They/ we spoke for a few weeks on Whatsapp. Had some video calls and we told him when he was comfortable we could meet up. We met up for the first time last night. It was HIGHLY emotional. He hasn't had the best upbringing emotional support or money wise and we also have a teenage son so both of them also now have a brother, again I am tearing up how emotional they both were 😫.

We are running everything at his own pace, but we have arranged to take him clothes shopping/ trainer shopping on Sat as he isn't in the best of attire (as in fitting clothes/ worn out shoes). We also planned to get him a passport and provisional license (we haven't mentioned this to him yet).

He has stated his mother wants no contact with us but he has told her he has found us and is meeting up.

He is extremely grateful about it all, I have said to husband lets take it all slowly with getting him stuff as I don't want his mum to think we are basically shitting all over her previous efforts raising him alone, but husband is saying he has 17 years of child maintenance to make up for and she might be happy we are now there to help.

I've told him we need to build a solid relationship with him first and then treat him as we do our other child but to be honest I have no idea how to navigate it.

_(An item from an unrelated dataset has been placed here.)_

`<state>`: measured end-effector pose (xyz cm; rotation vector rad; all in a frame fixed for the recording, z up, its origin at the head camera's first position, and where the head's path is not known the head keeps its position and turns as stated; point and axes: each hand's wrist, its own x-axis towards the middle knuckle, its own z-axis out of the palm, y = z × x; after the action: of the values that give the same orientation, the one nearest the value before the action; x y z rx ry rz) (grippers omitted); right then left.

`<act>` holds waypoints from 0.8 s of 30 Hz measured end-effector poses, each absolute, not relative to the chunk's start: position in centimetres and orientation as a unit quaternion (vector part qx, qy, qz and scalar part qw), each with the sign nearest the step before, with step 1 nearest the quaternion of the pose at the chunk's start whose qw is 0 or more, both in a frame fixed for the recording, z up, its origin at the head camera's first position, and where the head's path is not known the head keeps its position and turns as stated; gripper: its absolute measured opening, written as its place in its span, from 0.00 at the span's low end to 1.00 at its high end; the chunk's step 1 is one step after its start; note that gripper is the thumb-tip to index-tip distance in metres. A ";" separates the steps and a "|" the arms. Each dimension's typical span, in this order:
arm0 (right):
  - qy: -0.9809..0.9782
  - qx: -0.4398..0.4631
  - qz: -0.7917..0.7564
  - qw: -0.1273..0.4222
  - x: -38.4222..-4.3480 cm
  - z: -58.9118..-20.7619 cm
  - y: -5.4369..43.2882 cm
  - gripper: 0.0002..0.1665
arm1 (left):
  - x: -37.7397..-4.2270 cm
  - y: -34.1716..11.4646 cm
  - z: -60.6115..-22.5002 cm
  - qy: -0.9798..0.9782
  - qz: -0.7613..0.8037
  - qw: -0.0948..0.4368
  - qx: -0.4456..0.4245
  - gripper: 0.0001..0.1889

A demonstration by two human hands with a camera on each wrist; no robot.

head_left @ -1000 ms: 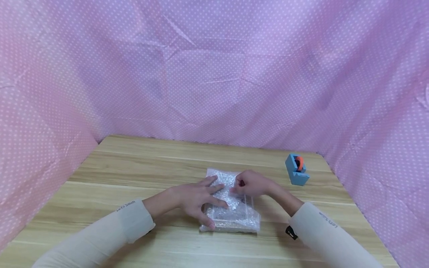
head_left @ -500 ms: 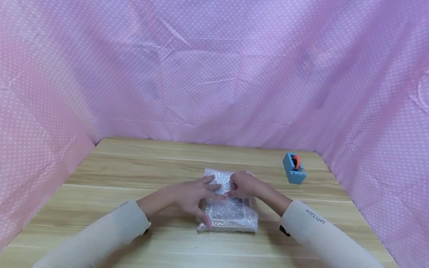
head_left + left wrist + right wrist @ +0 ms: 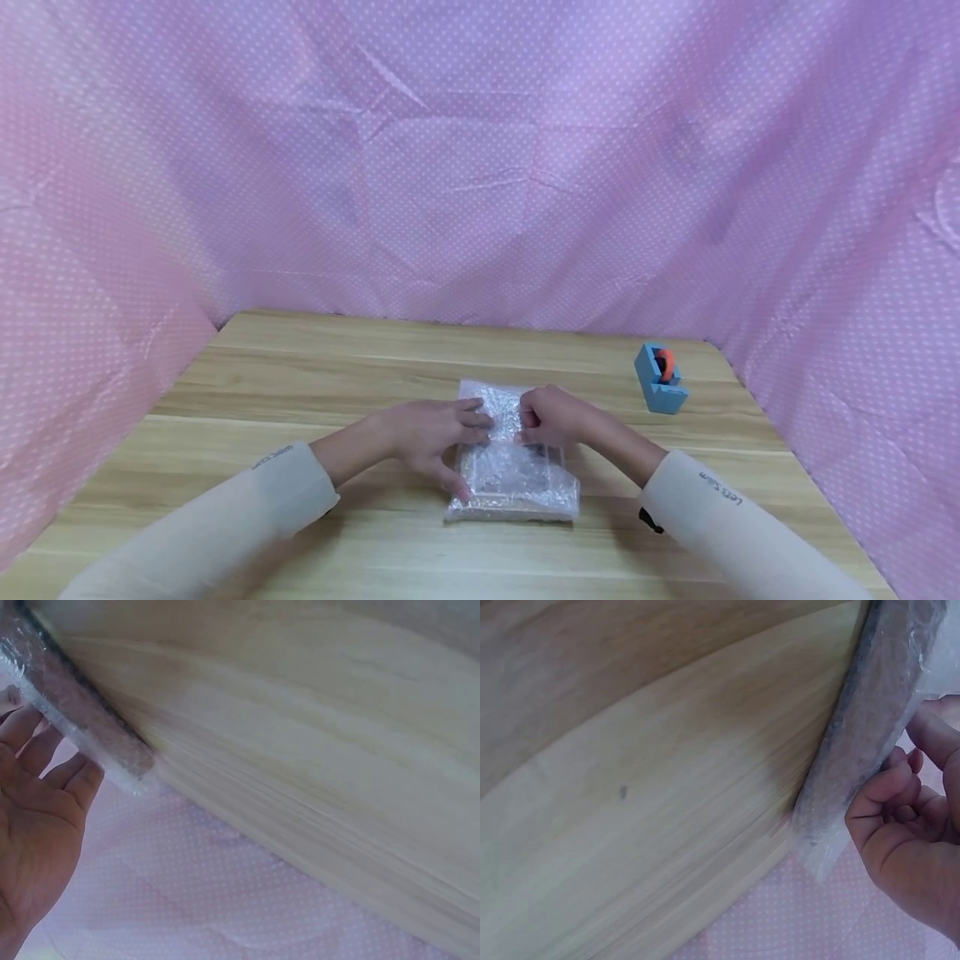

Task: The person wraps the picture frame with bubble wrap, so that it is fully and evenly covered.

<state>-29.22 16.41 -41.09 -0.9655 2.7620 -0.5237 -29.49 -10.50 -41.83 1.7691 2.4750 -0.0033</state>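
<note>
A flat rectangular package in clear bubble wrap point(image 3: 525, 479) lies on the wooden table in front of me. Pale straight lines show through the wrap, but what is inside is unclear. My left hand point(image 3: 438, 435) rests on its left side with fingers loosely spread and thumb near the front corner. In the left wrist view, those fingers point(image 3: 79, 780) reach over the package edge point(image 3: 90, 720). Over the upper right part, my right hand point(image 3: 555, 414) has its fingers curled and its thumb against the wrap. The right wrist view shows nothing held in these curled fingers point(image 3: 889, 791).
A blue tape dispenser point(image 3: 660, 396) with an orange roll point(image 3: 666, 365) stands at the right back of the wooden table point(image 3: 337, 367). Pink polka-dotted cloth point(image 3: 480, 208) hangs behind and along both sides.
My right hand has shifted slightly across the wrap, left and then a little back right. The left hand's fingers have drawn closer together. The package stays in about the same place.
</note>
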 end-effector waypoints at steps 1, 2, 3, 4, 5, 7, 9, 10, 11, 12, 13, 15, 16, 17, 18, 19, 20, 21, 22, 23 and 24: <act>0.925 -0.325 -0.176 0.087 -29.2 -41.1 16.5 0.21 | -29.5 -10.6 -41.8 0.813 -0.002 0.049 0.580 0.47; 0.925 -0.325 -0.176 0.089 -29.2 -41.1 16.5 0.21 | -29.4 -10.6 -41.9 0.814 -0.002 0.049 0.579 0.47; 0.924 -0.329 -0.177 0.088 -29.2 -41.1 16.5 0.20 | -29.4 -10.7 -41.9 0.814 -0.001 0.048 0.579 0.47; 0.923 -0.331 -0.176 0.087 -29.3 -41.1 16.5 0.20 | -29.4 -10.7 -41.9 0.815 0.000 0.047 0.578 0.47; 0.922 -0.334 -0.176 0.086 -29.3 -41.1 16.5 0.20 | -29.4 -10.8 -41.9 0.815 0.001 0.047 0.577 0.47; 0.921 -0.337 -0.175 0.084 -29.2 -41.0 16.5 0.20 | -29.5 -10.8 -41.9 0.815 0.000 0.045 0.577 0.46; 0.921 -0.340 -0.173 0.083 -29.2 -40.9 16.6 0.20 | -29.5 -10.8 -41.9 0.814 -0.002 0.041 0.579 0.46; 0.921 -0.339 -0.172 0.082 -29.1 -40.9 16.7 0.21 | -29.5 -10.7 -41.9 0.814 -0.005 0.040 0.580 0.46; 0.921 -0.339 -0.172 0.082 -29.0 -40.9 16.7 0.21 | -29.5 -10.7 -41.9 0.814 -0.008 0.040 0.580 0.47; 0.922 -0.339 -0.171 0.080 -29.0 -40.9 16.8 0.21 | -29.4 -10.6 -41.9 0.814 -0.010 0.040 0.580 0.47; 0.921 -0.340 -0.172 0.078 -29.0 -40.9 16.9 0.21 | -29.4 -10.6 -41.9 0.814 -0.014 0.042 0.579 0.47; 0.920 -0.343 -0.177 0.074 -28.9 -41.0 17.0 0.21 | -29.3 -10.6 -41.9 0.816 -0.018 0.047 0.576 0.48; 0.919 -0.344 -0.181 0.072 -28.9 -41.1 17.1 0.22 | -29.3 -10.6 -41.9 0.817 -0.019 0.048 0.575 0.49; 0.917 -0.345 -0.185 0.070 -28.8 -41.2 17.2 0.22 | -29.3 -10.6 -41.9 0.817 -0.020 0.049 0.574 0.49; 0.917 -0.345 -0.189 0.071 -28.8 -41.3 17.2 0.22 | -29.2 -10.6 -41.9 0.818 -0.021 0.049 0.573 0.49; 0.915 -0.344 -0.195 0.074 -28.8 -41.3 17.3 0.22 | -29.2 -10.6 -42.0 0.818 -0.022 0.047 0.573 0.50; 0.914 -0.345 -0.199 0.075 -28.8 -41.4 17.3 0.22 | -29.2 -10.6 -42.1 0.818 -0.024 0.046 0.573 0.50; 0.913 -0.346 -0.203 0.076 -28.8 -41.5 17.4 0.21 | -29.2 -10.7 -42.2 0.819 -0.026 0.043 0.572 0.50; 0.911 -0.347 -0.209 0.077 -28.9 -41.6 17.4 0.21 | -29.2 -10.7 -42.3 0.820 -0.028 0.039 0.571 0.50; 0.909 -0.349 -0.213 0.078 -28.9 -41.6 17.4 0.20 | -29.2 -10.8 -42.3 0.820 -0.029 0.035 0.570 0.51; 0.908 -0.349 -0.218 0.080 -28.9 -41.7 17.4 0.19 | -29.3 -10.8 -42.3 0.821 -0.030 0.031 0.570 0.51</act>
<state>-28.93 17.38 -41.70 -1.0454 2.7160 -0.6511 -29.25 -10.79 -42.31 1.7559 2.5285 -0.0917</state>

But yeah....I now have another child that no one knew existed!

OP posts:
ASongbirdAndAnOldHat · 08/04/2025 10:50

He is a teenager, that has obviously had a rough time and crap clothes of course he wants gifts.

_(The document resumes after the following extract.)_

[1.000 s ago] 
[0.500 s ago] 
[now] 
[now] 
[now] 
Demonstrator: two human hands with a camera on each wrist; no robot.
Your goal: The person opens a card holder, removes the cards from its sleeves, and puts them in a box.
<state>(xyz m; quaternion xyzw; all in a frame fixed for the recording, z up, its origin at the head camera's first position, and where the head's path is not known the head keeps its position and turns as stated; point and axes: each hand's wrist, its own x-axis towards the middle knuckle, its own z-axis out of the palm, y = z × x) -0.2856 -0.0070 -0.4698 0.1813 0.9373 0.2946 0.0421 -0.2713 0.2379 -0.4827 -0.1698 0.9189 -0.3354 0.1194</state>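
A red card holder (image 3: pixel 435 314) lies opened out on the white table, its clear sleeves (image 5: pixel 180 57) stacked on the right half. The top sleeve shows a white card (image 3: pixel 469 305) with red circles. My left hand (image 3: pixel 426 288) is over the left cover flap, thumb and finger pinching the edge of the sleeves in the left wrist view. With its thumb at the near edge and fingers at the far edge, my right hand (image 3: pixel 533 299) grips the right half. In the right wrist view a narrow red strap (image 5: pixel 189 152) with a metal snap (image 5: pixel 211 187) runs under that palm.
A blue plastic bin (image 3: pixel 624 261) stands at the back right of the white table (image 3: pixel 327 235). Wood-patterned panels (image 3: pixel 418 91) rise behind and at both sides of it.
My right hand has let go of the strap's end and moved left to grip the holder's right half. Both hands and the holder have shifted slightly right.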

Yes time as well, but gifts in the short time will be very welcome

FigTreeInEurope · 08/04/2025 10:50

You sound very appropriate, careful and lovely OP. I'd say trust your own judgement and carry on as you have been.

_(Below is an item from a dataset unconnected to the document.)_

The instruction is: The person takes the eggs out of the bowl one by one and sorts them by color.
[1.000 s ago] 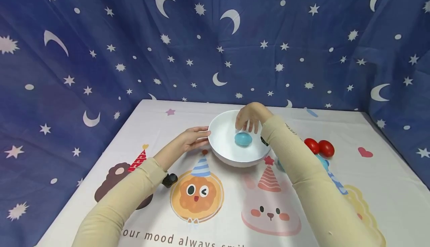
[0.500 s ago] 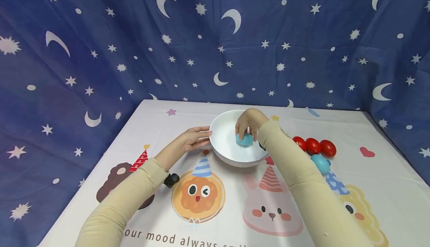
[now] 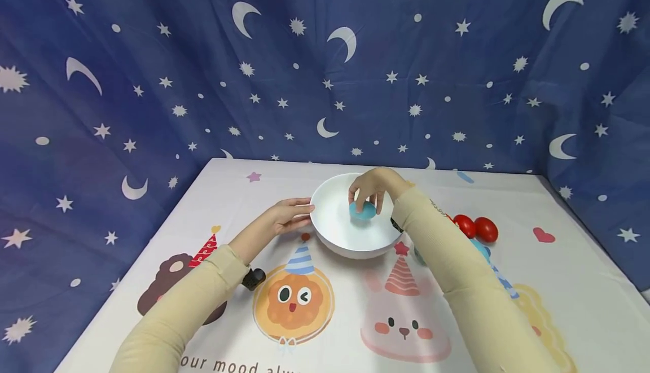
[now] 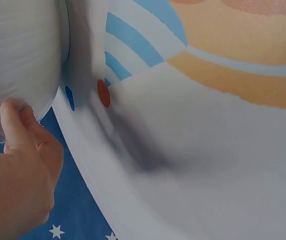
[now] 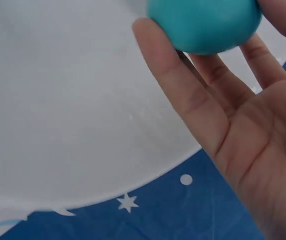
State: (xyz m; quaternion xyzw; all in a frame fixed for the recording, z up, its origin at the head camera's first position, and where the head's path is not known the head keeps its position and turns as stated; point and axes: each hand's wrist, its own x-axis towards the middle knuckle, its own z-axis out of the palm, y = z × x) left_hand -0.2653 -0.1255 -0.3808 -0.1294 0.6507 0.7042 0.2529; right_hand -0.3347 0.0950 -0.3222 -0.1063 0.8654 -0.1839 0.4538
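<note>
A white bowl [image 3: 335, 232] stands in the middle of the table. My left hand [image 3: 291, 215] grips its left edge, and in the left wrist view the fingertips press on the bowl's outer wall [image 4: 22, 55]. Inside the bowl, my right hand [image 3: 373, 184] reaches down from the right and pinches a smooth teal egg [image 3: 362, 210] between thumb and fingers. A faint shadow shows under the egg. The right wrist view has the egg [image 5: 205, 22] at its top edge, the fingers around its sides and the palm below.
Right of the bowl lie red eggs [image 3: 486, 229], one mostly behind my right sleeve [image 3: 457, 282]. A blue egg [image 3: 480, 247] is partly covered by that sleeve, and a teal object [image 3: 418, 256] peeks out at its left. A star-patterned blue curtain [image 3: 284, 68] hangs behind the table.
My right hand has come down over the teal egg, taken hold of it and raised it slightly inside the bowl. My left hand stays at the bowl's edge. The head view has shifted slightly.
</note>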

cestlaviecherie · 08/04/2025 10:51

You all sound so lovely.

How about planning a bunch of exciting things you can do together over Easter and summer so it fulfils DH's need to give him things without it being all about materialistic "stuff" and ensures everyone has a good time together and makes some memories to make up for lost time? It's an easy way to bond without it being awkward or pressured if there's a theme park or funfair or chocolate making class or concert involved.

Larrythelobster87 · 08/04/2025 10:51

Snoken · 08/04/2025 10:46

I get that your DH is excited but I would also slow down on the gift buying. It could result in his newfound son feeling in some way indebted to you all. I think the emotional side of it need to settle first and you all need to get to know each other in a normal day to day fashion and then then decide what type of relationship you will have going forward. He can absolutely buy him a pair of trainers but paying for his drivers licence after the first meeting is a bit OTT.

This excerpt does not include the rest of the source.